The attack on those who are "killing" Christmas 

I'm Jewish, but I've never minded the country's Christmas-centric nature. Non-Christians who get all pissed off that someone says Merry Christmas to them are too sensitive (though I really don't think there are many of these people). I long ago got used to people asking about my tree and my Christmas plans. And even though fully 25% of Americans aren't Christian, I don't get offended that they assume I am. I find that most people are (at least openly) respectful if they find out I'm Jewish.

On the other hand, the recent attacks from the religious right about those who are "killing Christmas" are overblown, misleading, and downright scary. Rush Limbaugh calls it an "all-out assault." Jerry Falwell says a bunch of his usual stuff. These loudmouths repeat the same fringe examples of excessive sensitivity -- like a school district somewhere that won't let people bring red and green cookies to class. Or a school that won't let Christmas songs be played, but will play other religious songs. Yes, I agree: those are stupid things. They're also (surprise) not very common!

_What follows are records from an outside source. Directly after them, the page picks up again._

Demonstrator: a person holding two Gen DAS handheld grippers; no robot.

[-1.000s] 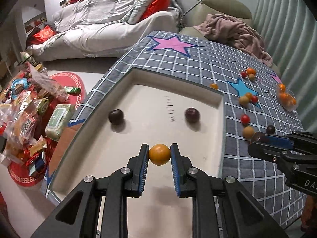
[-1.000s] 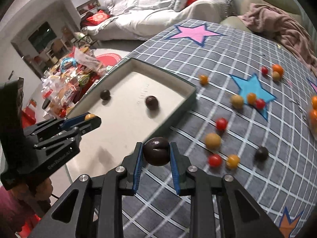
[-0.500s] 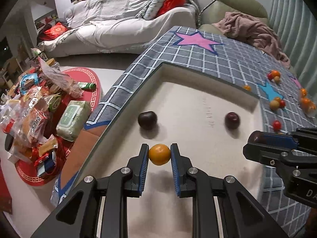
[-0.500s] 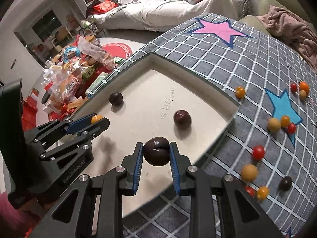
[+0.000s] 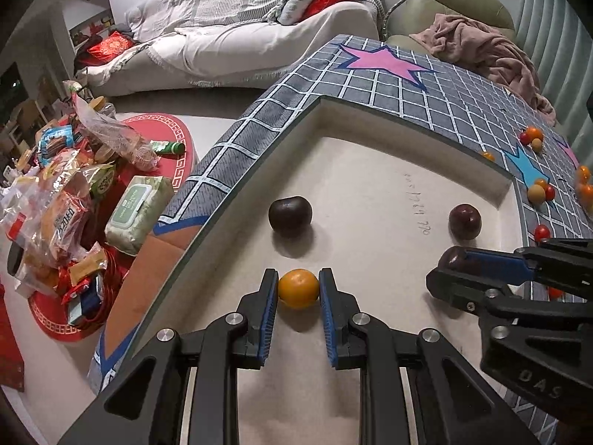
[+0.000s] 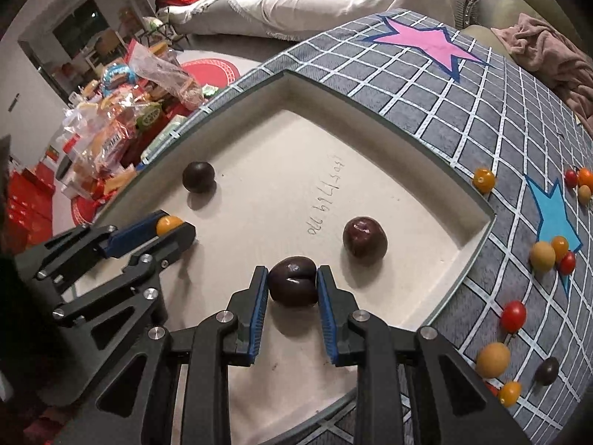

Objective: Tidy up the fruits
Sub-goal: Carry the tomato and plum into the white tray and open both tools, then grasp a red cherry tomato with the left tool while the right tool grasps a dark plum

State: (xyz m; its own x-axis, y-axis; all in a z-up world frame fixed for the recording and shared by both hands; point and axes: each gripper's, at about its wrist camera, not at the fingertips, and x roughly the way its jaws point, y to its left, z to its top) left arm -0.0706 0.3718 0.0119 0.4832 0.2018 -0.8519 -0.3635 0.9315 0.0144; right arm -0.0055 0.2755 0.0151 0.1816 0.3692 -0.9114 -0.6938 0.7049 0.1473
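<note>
Right now the left gripper (image 5: 298, 289) is clamped on a small orange fruit (image 5: 298, 287), and the right gripper (image 6: 292, 284) is pinched on a dark plum (image 6: 293, 284). Both point steeply down over the cream tray (image 6: 370, 126); the orange hangs over its near-left part, the plum nearer the middle. What matters for the release, I judge, is that open tray floor lies straight below each load, so neither needs to travel sideways. 2 dark plums already lie inside: one (image 5: 290, 213) just ahead of the left gripper, another (image 6: 365, 237) just ahead and right of the right gripper. Loose fruits (image 6: 513, 316) lie on the checked cloth to the right, nearer the right gripper. Handwritten digits (image 6: 324, 200) mark the tray floor, not clearly legible; the right gripper's body reads "DAS" in the left wrist view.
</note>
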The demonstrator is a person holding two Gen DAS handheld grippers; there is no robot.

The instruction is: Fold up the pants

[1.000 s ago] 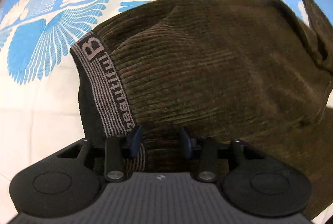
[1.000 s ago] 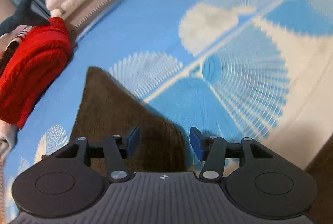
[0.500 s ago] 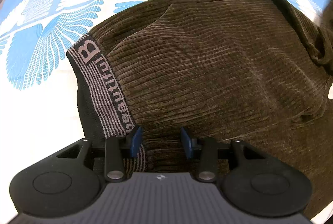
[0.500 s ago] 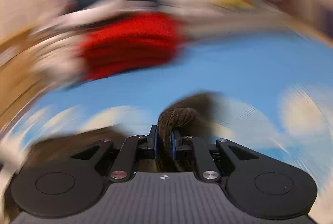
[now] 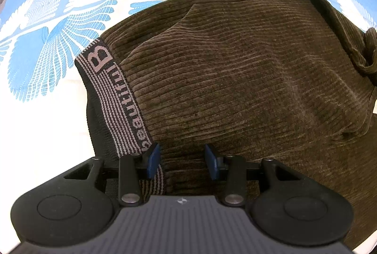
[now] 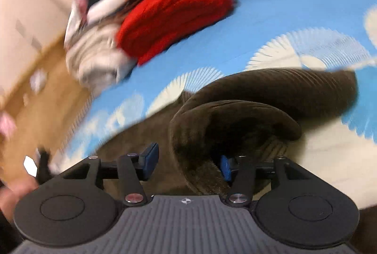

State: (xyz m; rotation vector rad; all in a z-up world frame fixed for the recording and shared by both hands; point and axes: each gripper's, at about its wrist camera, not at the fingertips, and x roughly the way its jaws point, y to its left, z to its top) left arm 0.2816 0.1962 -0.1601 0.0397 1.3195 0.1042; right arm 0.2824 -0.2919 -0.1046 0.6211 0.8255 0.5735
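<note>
Right gripper (image 6: 187, 160) let go: half a second ago its jaws were clamped on a bunch of the pants (image 5: 235, 79), now they stand wide apart with a curled fold of brown corduroy lying loose between them, bulging forward past the tips. A second ago that gripper was only closing in on a flat corner of the fabric. My read: it carried the leg end over and dropped it, so one fold is roughly laid (right view is motion-blurred, so whether the edge lines up, can't tell).

Left gripper (image 5: 181, 160) hasn't moved across the three left frames. Jaws open, nothing pinched; the striped waistband (image 5: 115, 98) runs under the left jaw tip and away ahead-left of it. Folded layer now lies flatter ahead of the jaws than a second ago.

Next probably: smooth or regrip for a second fold.

Surface: blue-and-white fan-print bedspread (image 5: 42, 46) beyond and either side of both jaw sets. Ahead-left of the right jaws: a red knit (image 6: 174, 13) on a pile of clothes (image 6: 99, 60), wood floor (image 6: 35, 79) beyond.
</note>
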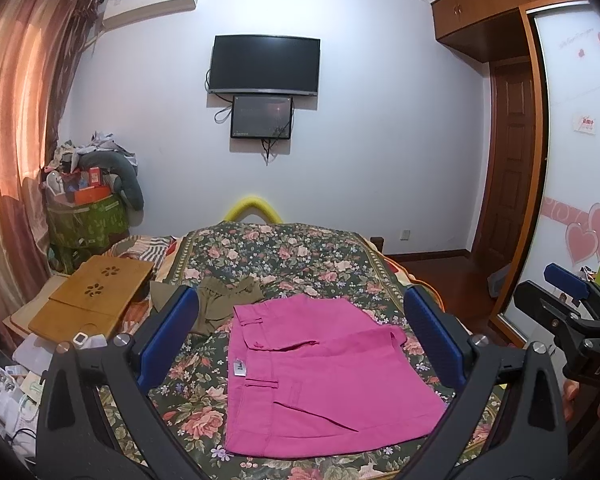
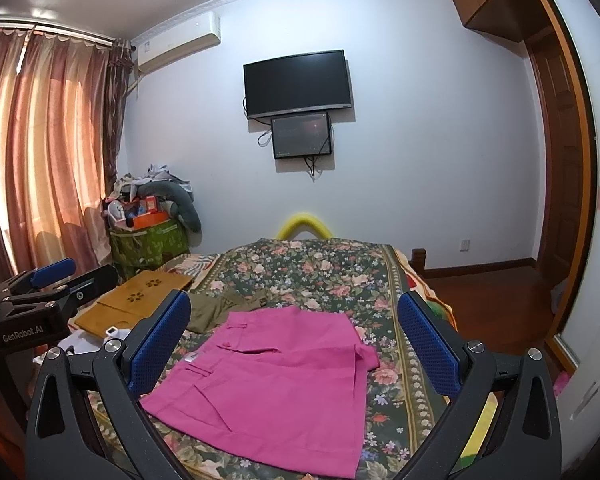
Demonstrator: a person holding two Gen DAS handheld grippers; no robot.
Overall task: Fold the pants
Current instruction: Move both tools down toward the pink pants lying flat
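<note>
The pink pants (image 1: pixel 320 368) lie on the floral bed (image 1: pixel 284 256), apparently folded into a compact rectangle (maybe done). Left claw (image 1: pixel 300 336) and right claw (image 2: pixel 296 344) hover spread, empty.

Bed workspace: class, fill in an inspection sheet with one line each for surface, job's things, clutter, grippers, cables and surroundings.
Surface: floral bedspread, flat.
Job's things: pink pants lie folded on the bedspread, held by neither gripper.
Clutter: olive garment beside the pants; wooden tray and papers at the left.
Grippers: left gripper and right gripper both open, above the pants.
Cables: loose leads hang under the two screens.
Surroundings: curtains, air conditioner, wardrobe, full bag.
</note>
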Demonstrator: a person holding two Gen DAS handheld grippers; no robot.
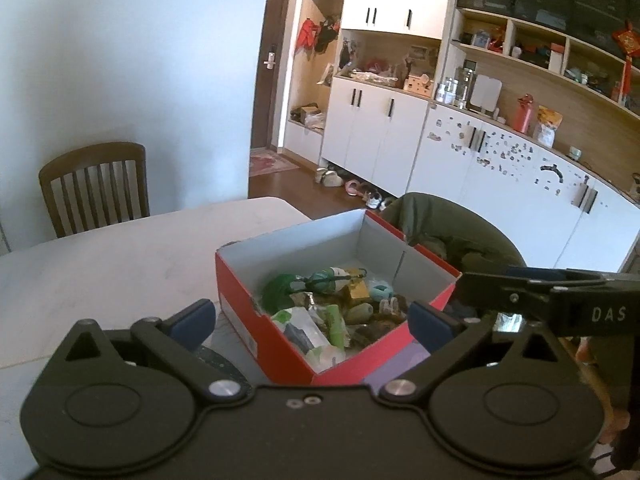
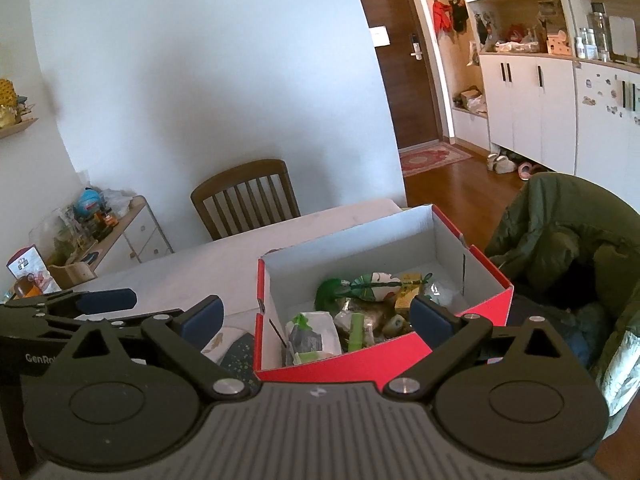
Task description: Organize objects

As Anna Quindlen points out, as a Jewish kid in a public school, I spent years singing in holiday concerts about the birth of "our savior" and whatever else. I didn't complain, and I don't complain when similar instances crop up today. So I will not tolerate these crusading religious righters who object when the clerk at Wal-Mart says "Happy Holidays" instead of "Merry Christmas." How traumatic that must be! May I suggest that if that sort of thing puts a damper on what is supposed to be a private, religious holiday, then that's your problem, not mine.

Christmas isn't being attacked. Christmas is everywhere. And it's not Jews or Muslims or atheists who have taken this religious holiday and commercialized it. When Christmas becomes primarily about gifts, it naturally becomes less religious. Christians have always generously encouraged me to participate in Christmastime events, pointing out that they're "not religious." Maybe that attempt at inclusion -- which I dare say Jesus would like -- is part of what Falwell perceives as an "attack." Indeed, maybe these fanatics are cleverly making Jews and "secular liberals" the enemy instead of criticizing the vast majority of Christian Americans, who simply aren't hankering for nativity scenes in the public schools like they are.

Just like with so many other issues, these warriors make offense seem like defense. When you're just an ideologue trying to push the nation further to the right, you're going to have a hard time winning sympathy. But when you make it look like you're being attacked, you're justified in fighting back. The bottom line is that they're not simply angry because one public school isn't allowing red-and-green cookies. It's much more than that. They can only win by perpetuating the notion of a culture war, and that's just what they're doing.